Practice information
- Founders: Frederick Penn Weaver Richard E. Drover
- Founded: 1949 (as Weaver & Drover)
- Location: Phoenix, Arizona

Significant works and honors
- Buildings: Charles Trumbull Hayden Library, Scottsdale Community College, Desert Financial Arena, Burton Barr Central Library, Mesa Arts Center, Sloan Park
- Projects: Phoenix Sky Harbor International Airport, Midwestern University

Website
- www.dwlarchitects.com

= DWL Architects =

American architectural firm

DWL Architects + Planners Inc., is an architecture and planning firm headquartered in Phoenix, Arizona. The firm was founded in 1949 by Frederick Penn Weaver and Richard E. Drover as the firm Weaver & Drover.
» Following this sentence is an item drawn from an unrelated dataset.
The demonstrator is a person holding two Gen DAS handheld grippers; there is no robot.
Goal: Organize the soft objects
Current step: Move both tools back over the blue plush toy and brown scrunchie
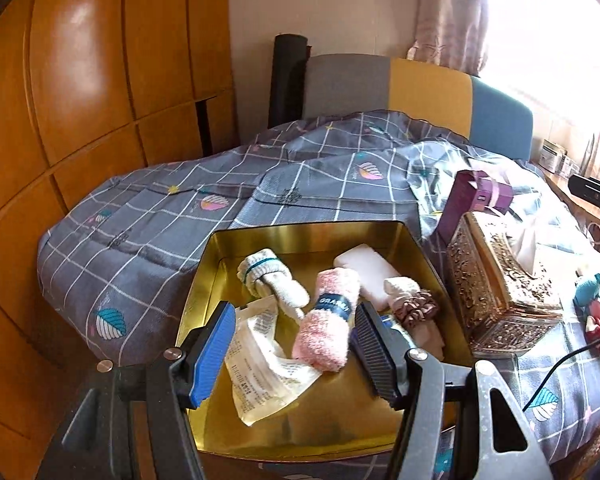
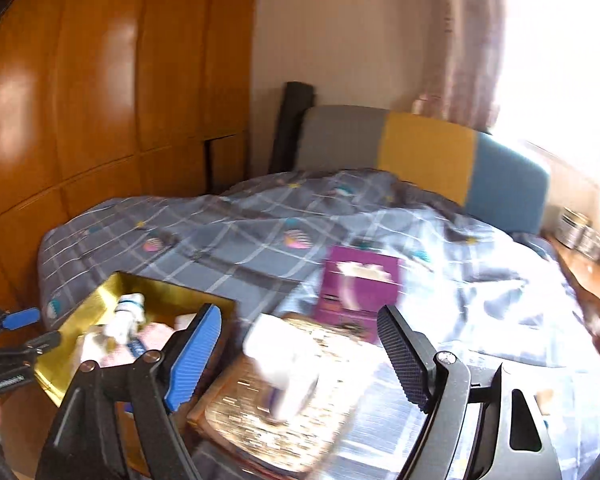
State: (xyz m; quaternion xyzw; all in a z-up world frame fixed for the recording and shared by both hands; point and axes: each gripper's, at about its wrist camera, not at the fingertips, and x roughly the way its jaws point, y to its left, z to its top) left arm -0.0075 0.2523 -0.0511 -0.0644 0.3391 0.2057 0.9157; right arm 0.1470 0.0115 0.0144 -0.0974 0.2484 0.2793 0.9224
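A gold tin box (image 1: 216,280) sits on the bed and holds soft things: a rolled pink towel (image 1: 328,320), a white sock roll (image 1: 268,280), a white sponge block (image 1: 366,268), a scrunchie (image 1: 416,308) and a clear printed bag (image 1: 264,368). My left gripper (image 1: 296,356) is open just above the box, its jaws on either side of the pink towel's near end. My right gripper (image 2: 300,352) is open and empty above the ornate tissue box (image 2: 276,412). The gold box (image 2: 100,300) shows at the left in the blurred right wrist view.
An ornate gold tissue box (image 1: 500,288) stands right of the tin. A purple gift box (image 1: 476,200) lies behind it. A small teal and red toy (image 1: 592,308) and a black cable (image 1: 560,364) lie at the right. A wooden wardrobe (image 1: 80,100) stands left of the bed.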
It later became Drover, Welch & Lindlan Architects and was then shortened to DWL. The firm has designed many noteworthy buildings throughout the state of Arizona.

== History ==
Frederick Weaver and Richard Drover met while working for Edward L. Varney Associates in Phoenix. In 1949, the two left Varney's firm and established the firm of Weaver & Drover. Its early work was mostly residential, but by the mid-1950s they were designing bank buildings for a local bank Valley National Bank. Many of these bank buildings are examples of Mid Century Modern Architecture, and several are still in use today.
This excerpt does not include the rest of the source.